Una vez que el pediatra de su hijo es consciente de los posibles retrasos en el desarrollo, puede recomendarle que acuda a un especialista para que diagnostique con precisión a su hijo y ponga en marcha un plan de tratamiento. Estos especialistas pueden ser psicólogos educativos, genetistas, pediatras del desarrollo, neurólogos, psiquiatras, logopedas, terapeutas ocupacionales, fisioterapeutas o trabajadores sociales.



¿Cómo se puede distinguir el autismo de otras enfermedades?


Los síntomas del autismo pueden parecerse o coincidir con los de otras enfermedades, por lo que es difícil distinguirlos. Los médicos utilizan el Manual de Diagnóstico y Estadística, Quinta Edición (DSM-5) para diagnosticar el autismo. Además del DSM-5, es probable que los médicos examinen a su hijo para detectar otras afecciones, como el síndrome del cromosoma X frágil, el trastorno del procesamiento sensorial, los trastornos de ansiedad, las deficiencias auditivas o visuales y las enfermedades genéticas.

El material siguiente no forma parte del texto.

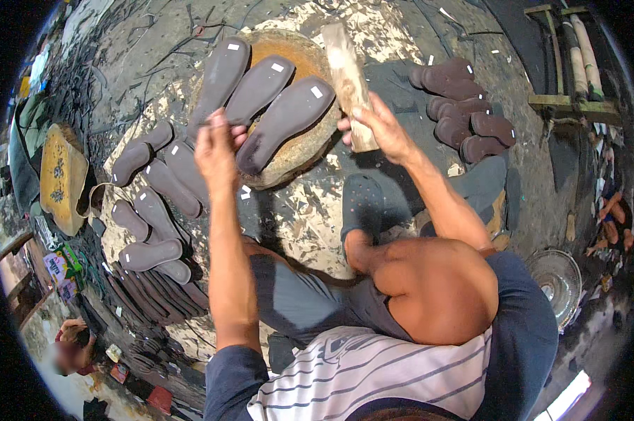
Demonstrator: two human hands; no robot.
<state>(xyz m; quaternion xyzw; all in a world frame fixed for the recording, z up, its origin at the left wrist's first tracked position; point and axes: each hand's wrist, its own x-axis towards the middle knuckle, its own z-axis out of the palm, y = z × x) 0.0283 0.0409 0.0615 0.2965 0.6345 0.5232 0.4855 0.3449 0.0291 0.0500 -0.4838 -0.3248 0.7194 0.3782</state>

Si se recurre a diversos especialistas, se obtendrá una imagen más completa de su hijo y sus síntomas. Esto se llama diagnóstico diferencial (distinguir una condición de otras que se presentan de forma similar). La Sociedad de Autismo proporciona esta lista de afecciones similares al autismo que requieren una cuidadosa consideración antes de que su hijo sea diagnosticado:

  • Síndrome de rubéola congénita

  • Síndrome de Cornelia de Lange

  • Síndrome de Down

  • Síndrome del cromosoma X frágil

  • Síndrome de Klüver-Bucy

  • Síndrome de Landau-Kleffner

  • Síndrome de Lesch-Nyhan

  • Fenilcetonuria (PKU) no tratada

  • Síndrome de Prader-Willi

  • Síndrome de Rett

  • Síndrome de Tourette

  • Esclerosis tuberosa

  • Síndrome de Williams


Aunque es importante recibir un diagnóstico preciso de autismo, muchos niños reciben múltiples diagnósticos. Los niños con autismo suelen tener también trastornos de ansiedad, depresión, trastorno del procesamiento sensorial, alergias y deficiencias o desregulación del sistema inmunitario, estreñimiento o diarrea crónicos, bajo coeficiente intelectual, bajo tono muscular, umbrales de dolor altos o bajos, PICA u otros trastornos de la alimentación, convulsiones, problemas de sueño, deficiencias auditivas o visuales, o síndrome de savant. ("Condiciones relacionadas", 2016)



¿Cuál es la importancia a largo plazo de un diagnóstico preciso?


Es probable que haya oído que la intervención temprana es importante, pero también lo es una intervención adecuada. Recibir un diagnóstico preciso es clave para asegurarse de que su hijo reciba las terapias más adecuadas para sus necesidades específicas. Las terapias que necesita su hijo probablemente varíen con respecto a las de otros niños con autismo, aunque se encuentre en un lugar similar del espectro.


Un niño de alto funcionamiento con ansiedad social puede necesitar psicoterapia, mientras que otro niño de alto funcionamiento que lucha con las habilidades motoras puede necesitar terapia ocupacional. Es importante recibir no sólo un diagnóstico, sino una lista específica de las dificultades y los puntos fuertes de su hijo.


Esta completa guía de tratamientos y terapias para el autismo describe con más detalle la variedad de opciones disponibles y sería un excelente punto de partida para identificar lo que podría funcionar mejor para su hijo.


Un niño creativo puede beneficiarse más de la terapia artística, mientras que un niño activo puede recibir más beneficios de la hipoterapia. Independientemente de los tipos de terapias que reciba su hijo, el objetivo es siempre ayudar al niño a vivir lo mejor posible. Recibir un diagnóstico preciso y completo es el primer paso para ayudar a su hijo a acceder no sólo a los mejores servicios para ayudarle a tener éxito en la escuela, crear vínculos familiares y ayudarle a aprender un estilo de comunicación que funcione mejor para su familia.